禾老三退后两步,打量着自己的作品,越看越欢喜,心里冒出一个念头:“田儿,你说我要是得空的时候,多做几辆这种小推车卖,会不会有人买?我觉着这东西不光能摆吃食摊,改改还能干别的用。你说这上面安一块铁板,倒上油炒菜行不行?”
这不就是前世“铁板烧”的装备吗?烤铁板鱿鱼,炒米饭,煎五花肉……用途多着呢。
禾田眼睛一亮,肯定道:“爹,谁要是说你笨,我第一个不同意。行,可太行了!其实我想着,串串这生意虽然新奇,但做法不难瞧出门道,估计用不了多久,就会有跟风的。真到了大家一窝蜂都卖、拼价钱拼得做不下去的时候,咱们转行卖这种定制小推车,说不定真能另开一条财路。”

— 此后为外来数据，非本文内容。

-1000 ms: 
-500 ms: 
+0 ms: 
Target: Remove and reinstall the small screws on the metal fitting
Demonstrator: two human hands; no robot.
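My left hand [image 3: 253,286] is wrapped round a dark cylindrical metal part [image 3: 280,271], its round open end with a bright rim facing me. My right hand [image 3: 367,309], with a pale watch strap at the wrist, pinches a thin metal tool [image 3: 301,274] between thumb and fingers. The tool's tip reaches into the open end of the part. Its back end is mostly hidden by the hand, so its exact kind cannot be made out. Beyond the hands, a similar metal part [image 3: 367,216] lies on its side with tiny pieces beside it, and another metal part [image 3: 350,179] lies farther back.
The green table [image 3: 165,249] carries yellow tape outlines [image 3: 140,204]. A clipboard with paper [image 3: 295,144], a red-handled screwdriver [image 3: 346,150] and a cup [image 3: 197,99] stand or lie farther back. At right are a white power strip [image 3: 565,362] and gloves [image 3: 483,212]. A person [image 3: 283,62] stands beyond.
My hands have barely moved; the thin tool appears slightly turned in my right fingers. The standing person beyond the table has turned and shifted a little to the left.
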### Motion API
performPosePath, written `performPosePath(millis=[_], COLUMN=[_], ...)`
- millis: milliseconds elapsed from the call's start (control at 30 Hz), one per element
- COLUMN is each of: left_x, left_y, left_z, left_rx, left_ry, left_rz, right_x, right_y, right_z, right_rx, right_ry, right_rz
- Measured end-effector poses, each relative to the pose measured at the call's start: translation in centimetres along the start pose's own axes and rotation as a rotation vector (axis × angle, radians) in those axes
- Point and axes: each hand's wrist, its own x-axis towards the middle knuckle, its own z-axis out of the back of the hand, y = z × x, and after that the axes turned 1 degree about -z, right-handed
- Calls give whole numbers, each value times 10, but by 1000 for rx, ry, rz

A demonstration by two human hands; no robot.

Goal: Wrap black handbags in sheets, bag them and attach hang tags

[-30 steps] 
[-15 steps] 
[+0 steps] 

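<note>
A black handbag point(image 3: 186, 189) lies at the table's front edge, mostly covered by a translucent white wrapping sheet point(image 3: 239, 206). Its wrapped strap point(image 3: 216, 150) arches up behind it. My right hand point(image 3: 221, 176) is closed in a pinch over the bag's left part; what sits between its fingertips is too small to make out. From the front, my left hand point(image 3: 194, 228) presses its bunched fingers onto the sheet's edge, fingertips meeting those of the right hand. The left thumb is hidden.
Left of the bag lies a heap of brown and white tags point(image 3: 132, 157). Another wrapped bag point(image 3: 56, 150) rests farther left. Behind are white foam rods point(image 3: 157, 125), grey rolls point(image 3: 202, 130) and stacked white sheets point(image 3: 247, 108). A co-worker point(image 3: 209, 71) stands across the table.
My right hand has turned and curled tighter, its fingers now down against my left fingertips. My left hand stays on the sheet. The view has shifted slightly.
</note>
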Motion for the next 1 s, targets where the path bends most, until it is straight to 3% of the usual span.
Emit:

她想起那个着名的故事,语气也带上了几分启发:“就好比传说里,大家都涌去一个地方淘金,金子未必人人都能挖到,可人总得吃饭喝水吧?有人不去淘金,反而在那边开起饭馆、卖起工具,结果赚得比多数淘金者还踏实。为啥?选对了路,盯准了最实在的需求。人人都想黄金,可黄金不是立刻能到手,但肚子饿了却是立马要解决的事。”
“所以说,眼光和选择有时比埋头苦干还紧要。看准风向,走在前面,赚钱的机会自然就大。”
听到“竞争对手很快会出现”,常氏心里不由“咯噔”一下,下意识想问那该怎么办。可抬眼看到禾田气定神闲、仿佛早有预料的样子,到嘴边的话又咽了回去。
车到山前必有路,既然让闺女拿主意,那就信她到底。再坏,还能比从前揭不开锅更坏吗?
禾嘉倒是和她爹一样乐观,小脸上满是憧憬:“爹要是卖小车,我就削竹签卖竹签!哪怕一天只赚一个铜板,也是咱自己挣的!”
禾田被小妹逗笑了,伸手揉了揉她的头发:“一粥一饭当思来之不易,半丝半缕恒念物力维艰,你能这么想很不错,不过呢,不至于到那份上。咱们不指望靠串串香一举发家,这东西卖不动了,咱就换别的。天南地北,大安疆域辽阔,各地的好吃食数都数不完,够咱琢磨一辈子了。总之,只要肯动脑子、肯下力气,这日子就不会差。你们啊,对我可以再多点信心。”
当然,未雨绸缪是必要的。所以她坚持要把香料研成粉末调配,就是为了增加旁人模仿的难度。在这尚无“秘方”保护概念的世道,她得在跟风者涌来之前,尽可能多地站稳脚跟,攒下本钱。
关于串串和料包的定价,禾田全权交给了常氏和跃跃欲试的禾嘉去商量。